Local banks are hurriedly laying out plans to carry out profit-sharing corporate social responsibility activities after President Yoon Suk Yeol condemned them for enjoying hefty bonuses even as people suffer under higher interest rates. But the efforts appear to be falling short of quelling public criticisms.
According to the Korea Federation of Banks on Wednesday, its new social corporate responsibility project will bring a support effect of around 10 trillion won ($7.8 billion) to society over the next three years.
The KFB is a lobby group for local commercial banks in Korea. The group's members include major banks such as KB Kookmin, Shinhan, Hana and Woori.
However, the gesture was soon criticized as insufficient.
According to the banks' plans, they will use around 500 billion won from the fund, jointly created by the local banking industry for social contribution projects, to support those with low income and low credit ratings.
Some 150 billion won and 90 billion won will be respectively used for providing emergency living expenses for vulnerable borrowers and support to those who have been repaying debt without delay.
Around 160 billion won is to be used to relieve burdens on small and medium-sized enterprises. In addition, 100 billion won will be injected into the lobby groups’ platform Bankit for various corporate social responsibility projects and to provide guarantees for socially vulnerable people.
The five top commercial banks will also increase the amount they will inject into the Korea Credit Guarantee Fund to 320 billion won from 260 billion won over the next three years.
Some industry insiders who have criticized the banks' plans see them as trying to deceive with exaggerated figures, as they claim a potential support effect of 10 trillion won with a large part of the project centered on providing guarantees.
They see that providing support for guarantees means the banks are only allowing people to take out more loans, while the total amount that local banks contribute to the joint social responsibility project over the next three years will not increase much.
For example, the Korean Federation of Banks says it will inject around 160 billion won to provide support for guarantees to small and medium-sized businesses, resulting in its calculation that it will see a support effect amounting to around 2 trillion won.

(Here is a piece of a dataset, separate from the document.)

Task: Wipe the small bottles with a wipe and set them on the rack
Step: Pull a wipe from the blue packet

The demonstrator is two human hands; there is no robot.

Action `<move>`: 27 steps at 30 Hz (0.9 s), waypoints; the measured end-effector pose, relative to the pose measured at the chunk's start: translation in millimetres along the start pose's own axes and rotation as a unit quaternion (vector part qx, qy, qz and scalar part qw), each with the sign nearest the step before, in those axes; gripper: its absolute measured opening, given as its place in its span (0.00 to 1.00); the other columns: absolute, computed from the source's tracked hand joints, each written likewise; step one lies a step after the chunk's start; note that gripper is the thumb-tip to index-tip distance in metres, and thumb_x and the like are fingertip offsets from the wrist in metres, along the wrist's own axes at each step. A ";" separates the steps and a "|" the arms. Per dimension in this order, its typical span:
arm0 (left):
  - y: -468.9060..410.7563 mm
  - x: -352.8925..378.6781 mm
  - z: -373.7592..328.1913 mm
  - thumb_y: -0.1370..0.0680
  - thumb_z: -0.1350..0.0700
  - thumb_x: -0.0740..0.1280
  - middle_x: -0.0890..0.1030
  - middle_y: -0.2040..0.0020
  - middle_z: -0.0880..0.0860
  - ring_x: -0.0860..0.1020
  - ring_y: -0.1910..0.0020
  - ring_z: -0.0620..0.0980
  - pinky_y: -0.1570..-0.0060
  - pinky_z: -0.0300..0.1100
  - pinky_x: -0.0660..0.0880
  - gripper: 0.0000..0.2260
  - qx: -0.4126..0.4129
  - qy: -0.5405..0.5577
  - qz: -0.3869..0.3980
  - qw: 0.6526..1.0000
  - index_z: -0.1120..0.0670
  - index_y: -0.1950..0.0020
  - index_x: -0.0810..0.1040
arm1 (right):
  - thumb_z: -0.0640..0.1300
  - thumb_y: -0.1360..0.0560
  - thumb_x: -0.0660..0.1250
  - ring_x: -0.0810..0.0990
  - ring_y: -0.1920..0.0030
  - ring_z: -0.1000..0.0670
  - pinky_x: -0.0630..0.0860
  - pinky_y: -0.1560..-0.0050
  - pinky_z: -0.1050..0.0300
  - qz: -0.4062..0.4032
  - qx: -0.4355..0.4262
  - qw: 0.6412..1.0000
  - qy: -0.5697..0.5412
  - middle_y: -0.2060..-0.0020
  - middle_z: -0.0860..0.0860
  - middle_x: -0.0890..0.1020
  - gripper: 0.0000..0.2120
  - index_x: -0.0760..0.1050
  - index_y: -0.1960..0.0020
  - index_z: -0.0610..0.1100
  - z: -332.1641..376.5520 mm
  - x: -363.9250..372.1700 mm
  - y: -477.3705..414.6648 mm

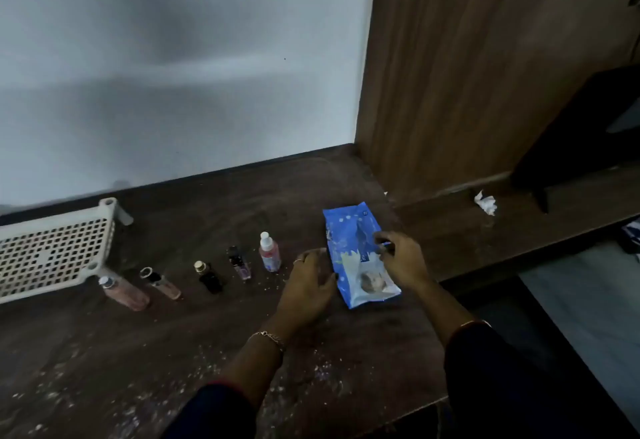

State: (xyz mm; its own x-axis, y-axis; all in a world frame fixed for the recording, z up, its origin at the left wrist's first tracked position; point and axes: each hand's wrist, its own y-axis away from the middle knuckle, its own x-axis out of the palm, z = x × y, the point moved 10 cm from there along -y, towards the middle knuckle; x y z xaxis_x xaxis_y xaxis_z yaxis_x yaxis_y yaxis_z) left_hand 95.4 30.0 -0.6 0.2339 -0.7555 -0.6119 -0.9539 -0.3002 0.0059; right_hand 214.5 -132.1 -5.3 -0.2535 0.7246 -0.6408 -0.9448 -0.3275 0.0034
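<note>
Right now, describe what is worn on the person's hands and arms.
Left hand: a ring on one finger, a thin chain bracelet at the wrist, a dark sleeve. Right hand: a gold-coloured bangle at the wrist, a dark sleeve over the forearm.

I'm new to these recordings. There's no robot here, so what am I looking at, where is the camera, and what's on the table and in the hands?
This is a single picture from a camera worn on a person's head, looking down at their own two bare hands; no machine is involved. On the dark table lies a blue wipe pack. The left hand rests open on the table against the pack's side. The right hand is over the pack with its fingers curled at the top face; whether they pinch anything is too blurred to tell. Five small bottles are in a row left of the hands, and a white rack sits further left. Neither hand holds a bottle.
</note>
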 end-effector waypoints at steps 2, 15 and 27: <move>-6.3 10.2 1.3 0.27 0.59 0.69 0.74 0.36 0.54 0.70 0.35 0.51 0.37 0.35 0.63 0.21 -0.008 0.007 0.011 1.000 0.57 0.34 0.72 | 0.31 0.27 0.65 0.80 0.49 0.49 0.74 0.49 0.62 0.033 0.006 0.999 -0.007 0.48 0.46 0.82 0.15 0.79 0.43 0.40 -3.2 6.8 -5.7; -28.6 47.0 20.6 0.27 0.62 0.69 0.74 0.37 0.52 0.76 0.39 0.49 0.40 0.42 0.74 0.23 -0.102 0.044 0.055 0.992 0.55 0.33 0.70 | 0.37 0.30 0.69 0.77 0.42 0.45 0.74 0.45 0.56 0.225 -0.063 0.969 0.084 0.40 0.45 0.78 0.28 0.68 0.31 0.45 -2.1 63.3 -34.6; -26.3 53.1 25.8 0.26 0.59 0.69 0.68 0.32 0.57 0.70 0.34 0.53 0.34 0.43 0.68 0.26 -0.137 -0.008 0.042 0.990 0.58 0.29 0.66 | 0.38 0.32 0.68 0.76 0.54 0.48 0.71 0.58 0.56 0.147 -0.088 0.981 0.089 0.54 0.48 0.75 0.09 0.77 0.51 0.44 -5.5 64.4 -30.6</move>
State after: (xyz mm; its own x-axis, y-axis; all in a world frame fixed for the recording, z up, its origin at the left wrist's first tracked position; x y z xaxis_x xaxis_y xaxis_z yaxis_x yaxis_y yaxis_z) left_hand 128.0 12.8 -53.6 0.1512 -0.7756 -0.6129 -0.8822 -0.3856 0.2704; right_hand 228.2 -78.8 -50.9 -0.4545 0.4708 -0.7561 -0.7821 -0.6172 0.0858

The actual amount that the local banks will inject for the new plan adds up to around 780 billion won, according to the KFB.
Meanwhile, the Korean government and financial watchdogs’ pressure on banks to share profits with society has been increasing.
In response to President Yoon asking financial watchdogs to find a way to stop banks from holding a "bonus party," the Financial Supervisory Service on Wednesday announced it has begun reviewing measures to break the oligopoly in the banking industry.
The FSS mainly aims to induce further competition in the local banking industry mostly dominated by five major commercial lenders: Shinhan, KB Kookmin, Hana, Woori and NH NongHyup.
Financial watchdogs see that breaking this oligopoly could put an end to local banks profiting excessively from high interest rates and enjoying hefty bonuses instead of sharing them with society.
"Efficient pricing is possible only when there is perfect competition,” FSS head Lee Bok-hyun said.